成人脑组织切片中钾离子选择性电极的制备、检测及应用

钾离子有助于细胞的静止膜电位, 胞外 K⁺浓度是细胞兴奋性的重要调节因子。我们描述如何制作, 校准和使用单 K⁺选择性电极。使用此类电极可以测量成年海马切片中电诱发的 K⁺浓度动态。

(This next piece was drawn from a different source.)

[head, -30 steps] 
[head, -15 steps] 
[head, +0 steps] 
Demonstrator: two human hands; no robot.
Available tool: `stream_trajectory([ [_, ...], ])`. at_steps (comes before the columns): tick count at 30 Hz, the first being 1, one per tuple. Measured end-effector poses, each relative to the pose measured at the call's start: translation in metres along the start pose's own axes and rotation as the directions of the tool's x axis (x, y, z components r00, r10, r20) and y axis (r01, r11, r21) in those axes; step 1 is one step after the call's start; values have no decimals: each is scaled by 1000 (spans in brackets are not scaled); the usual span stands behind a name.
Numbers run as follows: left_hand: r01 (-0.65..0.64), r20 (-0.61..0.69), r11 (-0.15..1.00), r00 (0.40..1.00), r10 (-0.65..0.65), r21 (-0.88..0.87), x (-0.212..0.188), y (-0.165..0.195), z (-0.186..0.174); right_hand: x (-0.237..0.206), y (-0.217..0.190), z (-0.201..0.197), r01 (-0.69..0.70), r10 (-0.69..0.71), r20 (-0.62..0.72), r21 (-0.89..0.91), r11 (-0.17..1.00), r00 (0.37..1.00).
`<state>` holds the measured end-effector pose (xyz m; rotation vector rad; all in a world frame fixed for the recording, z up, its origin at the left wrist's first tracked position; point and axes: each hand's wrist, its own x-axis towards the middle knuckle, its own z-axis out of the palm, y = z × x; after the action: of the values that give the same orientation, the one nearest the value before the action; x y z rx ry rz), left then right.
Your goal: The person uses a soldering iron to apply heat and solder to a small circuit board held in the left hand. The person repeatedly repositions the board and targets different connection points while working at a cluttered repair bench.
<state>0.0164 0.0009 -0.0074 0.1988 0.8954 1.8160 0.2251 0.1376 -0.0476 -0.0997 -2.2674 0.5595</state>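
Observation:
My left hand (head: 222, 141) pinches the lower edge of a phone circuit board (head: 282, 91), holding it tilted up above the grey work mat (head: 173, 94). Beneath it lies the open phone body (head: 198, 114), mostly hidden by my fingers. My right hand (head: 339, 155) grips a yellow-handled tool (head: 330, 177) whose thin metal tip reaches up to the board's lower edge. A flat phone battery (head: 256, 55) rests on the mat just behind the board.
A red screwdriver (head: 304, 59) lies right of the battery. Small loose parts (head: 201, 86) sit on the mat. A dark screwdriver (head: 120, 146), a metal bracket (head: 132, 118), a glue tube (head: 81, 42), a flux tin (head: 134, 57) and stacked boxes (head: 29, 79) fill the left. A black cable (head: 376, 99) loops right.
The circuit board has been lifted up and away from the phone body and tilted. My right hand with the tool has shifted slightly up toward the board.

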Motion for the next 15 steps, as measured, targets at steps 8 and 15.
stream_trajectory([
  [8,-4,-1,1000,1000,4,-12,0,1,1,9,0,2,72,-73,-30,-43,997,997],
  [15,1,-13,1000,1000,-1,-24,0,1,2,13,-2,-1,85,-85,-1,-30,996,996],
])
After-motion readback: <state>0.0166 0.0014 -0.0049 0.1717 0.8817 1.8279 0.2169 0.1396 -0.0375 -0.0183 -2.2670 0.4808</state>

钾离子对细胞的静止膜电位有显著的促进作用, 因此胞外 K⁺浓度是细胞兴奋性的重要调节因子。细胞外 K⁺的浓度改变会影响静止膜电位和细胞兴奋性, 方法是将闭合的、开放的和灭活状态之间的平衡转移到有作用电位的电压依赖离子通道上。启动和传导。因此, 直接测量健康和患病状态下的胞外 K⁺动态是很有价值的。在这里, 我们描述如何制作, 校准和使用单 K⁺选择性电极。我们将它们部署在成人海马脑切片中, 以测量电诱发 K⁺浓度动态。明智地使用此类电极是评估细胞和生物物理机制, 以控制神经系统细胞外 K⁺浓度所需的工具套件的重要组成部分。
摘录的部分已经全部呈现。